Bouncy Houses and Food Trucks

Today we went to Hometown Holidays at our local Town Center, which is basically a collection of bouncy houses. There are food booths (and of course: food trucks) and volunteer org booths, and they close down the streets and whatnot. We ran into our friends (occasional house-guests) because they live basically on top of the place and have two toddlers and an eight-year-old, so where else would they be? This was actually pretty great because Ari knows them and was psyched. And then the kids played with each other, so the adults all got to sit around doing nothing, which is Our Deepest Aspiration. Then there was frozen custard. From a food truck. I avoid food trucks on principle, but I caved because my kid wanted ice cream, and it was soft serve custard, a particular weakness, and we shared. It's pretty funny about the food truck craze because the suburb we live in is the kind of place where the very ground would have shuddered at the mere thought of a food truck (Where do they wash their hands?! etc.) a few years ago.
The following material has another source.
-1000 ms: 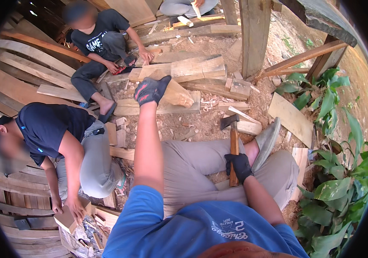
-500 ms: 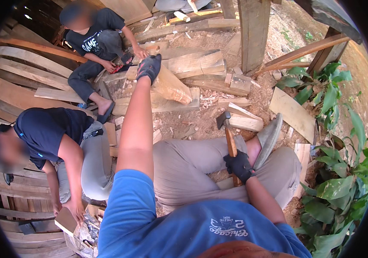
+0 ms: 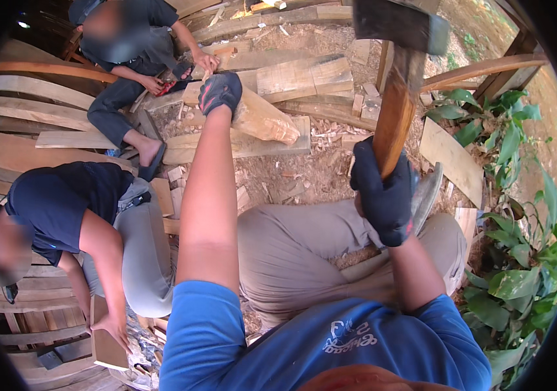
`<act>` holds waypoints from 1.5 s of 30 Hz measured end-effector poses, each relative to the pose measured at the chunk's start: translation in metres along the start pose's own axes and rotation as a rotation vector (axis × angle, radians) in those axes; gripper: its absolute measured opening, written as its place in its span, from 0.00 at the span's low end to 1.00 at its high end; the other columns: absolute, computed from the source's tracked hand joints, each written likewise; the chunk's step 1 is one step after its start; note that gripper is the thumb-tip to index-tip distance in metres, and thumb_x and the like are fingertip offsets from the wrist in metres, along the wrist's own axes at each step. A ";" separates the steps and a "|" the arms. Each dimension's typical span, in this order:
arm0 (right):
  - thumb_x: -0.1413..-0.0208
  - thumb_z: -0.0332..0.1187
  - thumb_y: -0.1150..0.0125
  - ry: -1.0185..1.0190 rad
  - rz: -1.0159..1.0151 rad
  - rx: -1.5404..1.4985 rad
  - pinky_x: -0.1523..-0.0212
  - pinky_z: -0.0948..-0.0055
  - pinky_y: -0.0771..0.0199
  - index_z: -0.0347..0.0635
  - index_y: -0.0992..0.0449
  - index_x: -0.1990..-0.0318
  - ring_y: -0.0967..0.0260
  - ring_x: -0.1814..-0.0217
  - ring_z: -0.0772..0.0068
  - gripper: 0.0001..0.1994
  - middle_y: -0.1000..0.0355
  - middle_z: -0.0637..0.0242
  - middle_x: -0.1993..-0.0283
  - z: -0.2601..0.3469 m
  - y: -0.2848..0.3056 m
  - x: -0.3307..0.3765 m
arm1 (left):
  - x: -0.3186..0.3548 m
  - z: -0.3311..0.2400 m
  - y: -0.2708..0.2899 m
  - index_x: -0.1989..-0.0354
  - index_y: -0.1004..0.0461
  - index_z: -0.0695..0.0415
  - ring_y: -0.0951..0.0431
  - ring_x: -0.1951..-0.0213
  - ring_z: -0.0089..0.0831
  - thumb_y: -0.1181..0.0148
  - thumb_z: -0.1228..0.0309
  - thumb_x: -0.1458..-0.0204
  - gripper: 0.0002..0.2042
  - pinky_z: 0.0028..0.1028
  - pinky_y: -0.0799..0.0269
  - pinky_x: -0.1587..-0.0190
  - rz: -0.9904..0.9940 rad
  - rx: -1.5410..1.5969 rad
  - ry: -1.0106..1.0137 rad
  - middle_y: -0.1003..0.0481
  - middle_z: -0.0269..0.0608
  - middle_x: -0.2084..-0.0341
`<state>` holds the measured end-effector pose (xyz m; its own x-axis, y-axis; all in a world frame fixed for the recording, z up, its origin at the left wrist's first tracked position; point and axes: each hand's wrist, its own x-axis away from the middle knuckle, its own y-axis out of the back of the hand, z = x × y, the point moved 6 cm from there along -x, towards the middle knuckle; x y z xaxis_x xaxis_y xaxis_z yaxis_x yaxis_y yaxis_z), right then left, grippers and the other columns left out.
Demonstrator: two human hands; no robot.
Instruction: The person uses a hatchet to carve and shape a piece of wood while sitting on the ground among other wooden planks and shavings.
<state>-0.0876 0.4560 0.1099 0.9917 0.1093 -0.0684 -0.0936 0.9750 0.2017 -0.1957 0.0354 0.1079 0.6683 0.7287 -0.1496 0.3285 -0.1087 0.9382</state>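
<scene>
My left hand (image 3: 220, 93), in a dark glove, reaches far forward and grips the upper end of a pale, roughly carved wood block (image 3: 264, 118). The block leans over a flat plank (image 3: 252, 148) on the ground, its wide end toward me. My right hand (image 3: 385, 192), also gloved, is closed round the wooden handle of a hatchet (image 3: 397, 124). The hatchet is raised upright over my right leg, its dark metal head at the top of the picture, well apart from the block.
One person (image 3: 125, 58) sits at the far left, a hand close to my left hand. Another person (image 3: 63, 208) bends over a wooden piece (image 3: 109, 339) at the near left. Timber (image 3: 304, 78) and wood chips lie around the block. Leafy plants (image 3: 519, 287) stand at the right.
My right hand has lifted the hatchet from beside my leg to high in front of me. My left hand stays on the wood block. The near-left person's wooden piece has tilted.
</scene>
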 end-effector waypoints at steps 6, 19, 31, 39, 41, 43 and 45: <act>0.34 0.48 0.32 -0.156 0.235 0.323 0.62 0.52 0.18 0.34 0.20 0.56 0.16 0.64 0.51 0.21 0.18 0.50 0.66 -0.097 -0.094 0.013 | 0.011 -0.018 0.005 0.46 0.13 0.56 0.16 0.40 0.50 0.49 0.56 0.38 0.23 0.44 0.22 0.38 -0.045 -0.009 0.089 0.16 0.54 0.43; 0.36 0.46 0.28 -0.135 0.026 -0.044 0.73 0.62 0.23 0.35 0.19 0.60 0.21 0.76 0.69 0.18 0.21 0.60 0.75 -0.033 -0.050 -0.007 | 0.009 -0.005 0.000 0.44 0.14 0.58 0.17 0.40 0.52 0.50 0.55 0.38 0.25 0.46 0.23 0.37 -0.002 0.000 0.103 0.17 0.55 0.42; 0.36 0.44 0.32 -0.427 0.350 0.010 0.73 0.64 0.22 0.35 0.19 0.60 0.22 0.77 0.71 0.17 0.23 0.62 0.77 -0.010 -0.058 0.010 | -0.003 0.012 -0.008 0.43 0.15 0.59 0.18 0.38 0.53 0.51 0.53 0.36 0.27 0.47 0.24 0.36 0.001 0.019 0.101 0.18 0.54 0.40; 0.35 0.45 0.33 -0.330 0.268 0.086 0.64 0.52 0.21 0.35 0.18 0.58 0.17 0.67 0.54 0.18 0.21 0.53 0.75 -0.119 -0.122 0.016 | -0.005 0.005 0.001 0.42 0.15 0.55 0.18 0.38 0.51 0.48 0.54 0.37 0.25 0.46 0.23 0.37 -0.005 -0.016 0.100 0.17 0.52 0.40; 0.36 0.44 0.34 -0.305 0.427 0.173 0.67 0.56 0.20 0.35 0.18 0.60 0.17 0.70 0.59 0.17 0.20 0.55 0.74 -0.151 -0.135 0.013 | 0.004 -0.006 0.008 0.42 0.15 0.55 0.17 0.38 0.51 0.48 0.54 0.37 0.25 0.46 0.23 0.37 0.033 0.016 0.076 0.18 0.51 0.39; 0.37 0.44 0.34 -0.402 0.450 0.032 0.70 0.60 0.21 0.36 0.18 0.61 0.18 0.73 0.63 0.17 0.20 0.58 0.75 -0.112 -0.118 0.007 | 0.014 -0.002 0.014 0.44 0.14 0.55 0.17 0.39 0.50 0.48 0.54 0.37 0.24 0.46 0.22 0.38 0.005 0.049 0.173 0.17 0.52 0.41; 0.38 0.44 0.32 -0.441 0.402 -0.022 0.75 0.68 0.22 0.37 0.19 0.62 0.20 0.77 0.70 0.16 0.22 0.62 0.77 -0.072 -0.091 0.007 | 0.018 0.003 0.006 0.44 0.14 0.55 0.17 0.39 0.50 0.48 0.54 0.37 0.24 0.46 0.22 0.38 -0.015 0.058 0.204 0.17 0.52 0.42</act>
<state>-0.0786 0.3820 0.0211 0.8210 0.3843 0.4223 -0.4663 0.8781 0.1073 -0.1798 0.0456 0.1097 0.5160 0.8516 -0.0922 0.3793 -0.1306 0.9160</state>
But it has eaten its hat, as any trend-oid county should, and embraced the food truck like every other person or organization that has ever existed except me.
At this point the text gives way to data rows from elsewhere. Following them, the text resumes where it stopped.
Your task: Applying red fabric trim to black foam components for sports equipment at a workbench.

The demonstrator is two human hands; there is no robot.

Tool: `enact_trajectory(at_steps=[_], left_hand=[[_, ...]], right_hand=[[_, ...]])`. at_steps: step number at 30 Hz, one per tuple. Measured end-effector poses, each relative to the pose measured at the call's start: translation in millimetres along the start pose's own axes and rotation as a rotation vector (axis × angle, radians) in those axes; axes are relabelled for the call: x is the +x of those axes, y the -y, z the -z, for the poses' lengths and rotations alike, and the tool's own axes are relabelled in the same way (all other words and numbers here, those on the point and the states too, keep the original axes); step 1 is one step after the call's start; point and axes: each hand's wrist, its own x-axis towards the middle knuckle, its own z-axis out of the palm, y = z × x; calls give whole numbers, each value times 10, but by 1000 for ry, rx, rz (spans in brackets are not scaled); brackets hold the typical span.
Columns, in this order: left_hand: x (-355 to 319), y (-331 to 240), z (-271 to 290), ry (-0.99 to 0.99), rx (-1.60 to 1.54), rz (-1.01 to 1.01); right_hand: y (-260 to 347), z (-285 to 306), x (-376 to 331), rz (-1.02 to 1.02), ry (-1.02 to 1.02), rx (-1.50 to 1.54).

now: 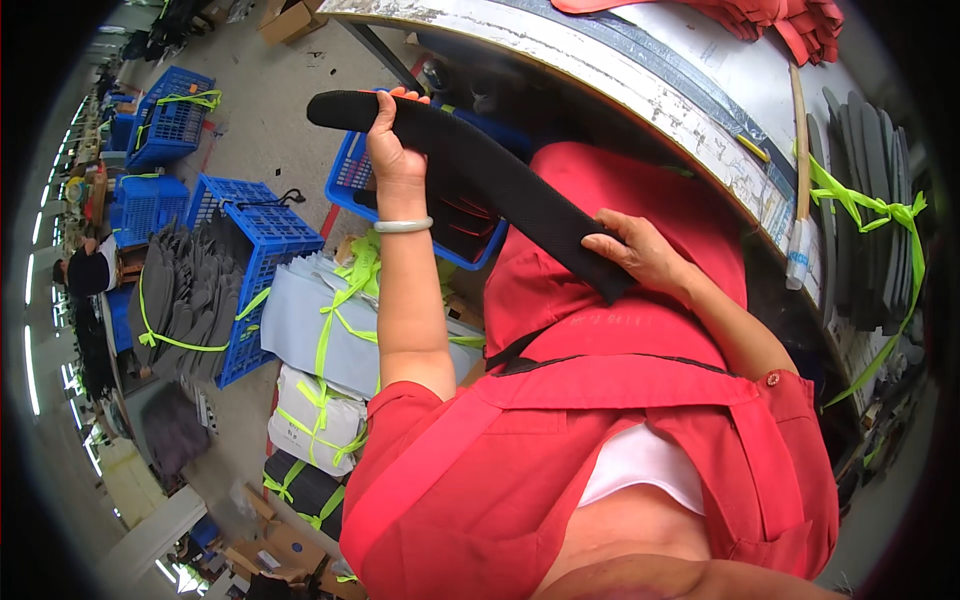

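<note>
A long, slightly curved black fabric strip (485, 165) stretches across in front of me, above my lap, with its rounded end at the far left. My left hand (393, 150) is closed around it near that end, thumb on top and fingers behind, where a bit of orange-red shows at the fingertips. Close to the strip's nearer end, my right hand (635, 248) pinches its edge between thumb and fingers; some of those fingers are hidden. Below the strip stands a blue plastic basket (345, 185) holding dark pieces, partly covered by my left arm.
A worn white worktable (610, 60) runs along the far side, with red pieces (770, 22) on it. Grey pieces (870, 215) tied with green strips stand at the right. Left are blue crates (285, 255), tied light-blue bundles (300, 315) and a white package (318, 420).
</note>
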Motion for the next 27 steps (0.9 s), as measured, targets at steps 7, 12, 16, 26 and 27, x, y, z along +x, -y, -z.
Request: enact_trajectory(at_steps=[7, 12, 16, 26, 27], left_hand=[[281, -489, -548, 159, 421, -126], [-527, -126, -976, 486, 973, 213], [-1082, 453, -731, 757, 1154, 337], [-1090, 1021, -315, 678, 1014, 511], [-1096, 1055, -269, 675, 1062, 469]], right_hand=[[-33, 91, 129, 103, 242, -408], [435, 606, 389, 406, -282, -108], [698, 568, 496, 504, -367, -214], [-92, 247, 796, 90, -331, -223], [-121, 245, 814, 59, -298, -197]])
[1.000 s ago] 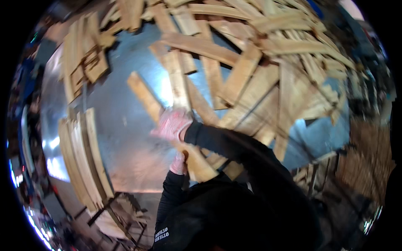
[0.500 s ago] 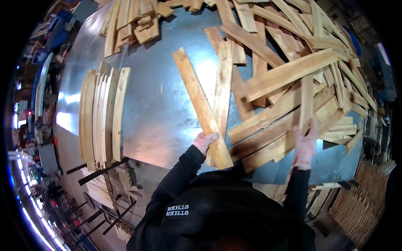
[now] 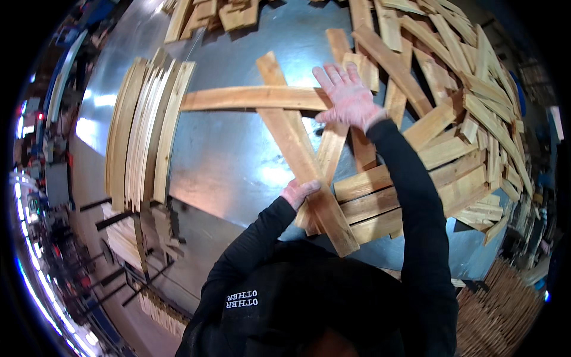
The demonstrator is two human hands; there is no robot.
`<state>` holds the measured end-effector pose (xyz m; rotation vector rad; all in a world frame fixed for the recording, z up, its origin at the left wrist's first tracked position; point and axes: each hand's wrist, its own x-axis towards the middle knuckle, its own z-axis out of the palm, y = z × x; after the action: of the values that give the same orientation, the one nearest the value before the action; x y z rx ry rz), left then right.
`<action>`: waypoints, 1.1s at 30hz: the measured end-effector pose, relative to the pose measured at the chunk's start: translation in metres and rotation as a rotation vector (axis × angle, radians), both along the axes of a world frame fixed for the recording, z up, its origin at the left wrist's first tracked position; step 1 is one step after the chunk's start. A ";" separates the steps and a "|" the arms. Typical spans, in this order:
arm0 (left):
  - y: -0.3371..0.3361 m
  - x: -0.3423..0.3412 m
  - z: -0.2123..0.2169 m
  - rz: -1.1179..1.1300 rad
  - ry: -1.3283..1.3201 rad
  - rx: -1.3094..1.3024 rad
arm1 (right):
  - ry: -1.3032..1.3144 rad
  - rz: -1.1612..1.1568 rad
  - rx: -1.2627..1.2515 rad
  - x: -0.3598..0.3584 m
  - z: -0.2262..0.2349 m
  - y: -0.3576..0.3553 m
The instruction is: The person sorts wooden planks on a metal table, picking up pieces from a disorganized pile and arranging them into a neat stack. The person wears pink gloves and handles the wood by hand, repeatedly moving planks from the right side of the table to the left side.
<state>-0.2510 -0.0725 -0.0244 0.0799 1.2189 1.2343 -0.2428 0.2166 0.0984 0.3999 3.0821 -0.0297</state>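
My left hand (image 3: 300, 193) is closed on the edge of a long wooden board (image 3: 309, 160), its thumb on top. That board slants from upper left to lower right, close to my body. Across its upper part lies another board (image 3: 238, 97), its left end at a row of boards standing close together (image 3: 146, 131). My right hand (image 3: 351, 100) is open at the crosswise board's right end, fingers spread; whether it touches the wood I cannot tell. Beneath the slanting board and my right hand lies a further board (image 3: 333, 147).
A loose heap of boards (image 3: 446, 119) covers the right side of the metal table (image 3: 214, 172). More short pieces (image 3: 238, 15) lie at the far edge. Below the table's left end stands a dark metal rack (image 3: 128, 220) with stacked wood; another wood stack (image 3: 496, 303) is at lower right.
My right hand has moved from the heap at right up and leftward and opened. A board now lies crosswise over the slanting one. My left hand keeps its grip; the view has shifted.
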 end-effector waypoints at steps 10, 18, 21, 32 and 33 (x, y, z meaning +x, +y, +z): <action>-0.007 -0.020 0.021 -0.135 0.231 -0.120 | -0.175 -0.277 -0.959 -0.021 0.010 -0.021; 0.020 -0.054 0.037 0.454 -0.291 0.208 | 0.013 -0.189 -0.614 0.097 0.016 -0.158; 0.007 -0.056 0.021 0.432 -0.191 0.115 | 0.321 0.172 -0.276 0.102 0.020 -0.077; -0.033 -0.116 0.058 0.206 0.406 -0.084 | -0.324 -0.517 -0.064 0.091 0.010 0.133; -0.038 -0.123 0.056 0.191 0.437 -0.067 | -0.188 -0.522 -0.147 0.095 0.001 0.144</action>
<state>-0.3745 -0.1110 0.0321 0.1955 1.6763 1.3846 -0.1479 0.3606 0.0997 1.1087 2.6836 -0.2151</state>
Ari went in 697 bouncy houses, and the fair or whatever was actually really well run, with only a couple of exceptions. The first was no big deal--an enormous booth dedicated to the local GOP, which had nobody in it. I don't think there is a republican in this town. Again with the ground shuddering at the thought. Whatever--I didn't care about that, obvs. But! I did care about the other ridiculousness, which was. . . I am so traumatized by the experience I'm not sure I am ready to talk about it, but sharing is healing and blah blah blah. Are you ready?

There were different, non-interchangeable, non-refundable tickets for food and rides, and you had to buy them (cash only) in different places! The vendors took only tickets, no cash or card. Oh, except! This one place randomly took cash only, no tickets, and they sold--oh, nothing important at all--just WATER!! There was a British guy at the register there, who must've thought he was exempt from the laws or something. Freaking immigrants. (Kidding--I love immigrants.) The whole thing was absurd, and it was impossible to pay. You can imagine. Right? People were freaking the fuck out. Thank goodness we ran into our friends because if we hadn't, the strategics involved in getting the right amount of the right tickets at the right time without losing our child might have killed us. With four adults it went much better. Still, I do not understand. Do these people want to make us prove ourselves worthy of having our child in their bouncy house by assigning us A Quest?

The Southwest Quadrant of the Biggest Bouncy House
Here is another problem I had. There were a couple of parents in the larger bouncy houses. To them I say: Dear Parents Who Go Into Bouncy Houses, Please stop. You think you're so cool, but you're making the rest of us look bad. We do not want to go into the bouncy houses. We just want to sit the fuck down. So, buy your own personal goddamn bouncy house, and use it in private, if you must, but don't go into the thing in front of my son. Because then what the fuck do I tell him when he asks me to come with him in there? I can't say parents aren't allowed because there you people are, jumping around like exhausted fools, revealing my lies.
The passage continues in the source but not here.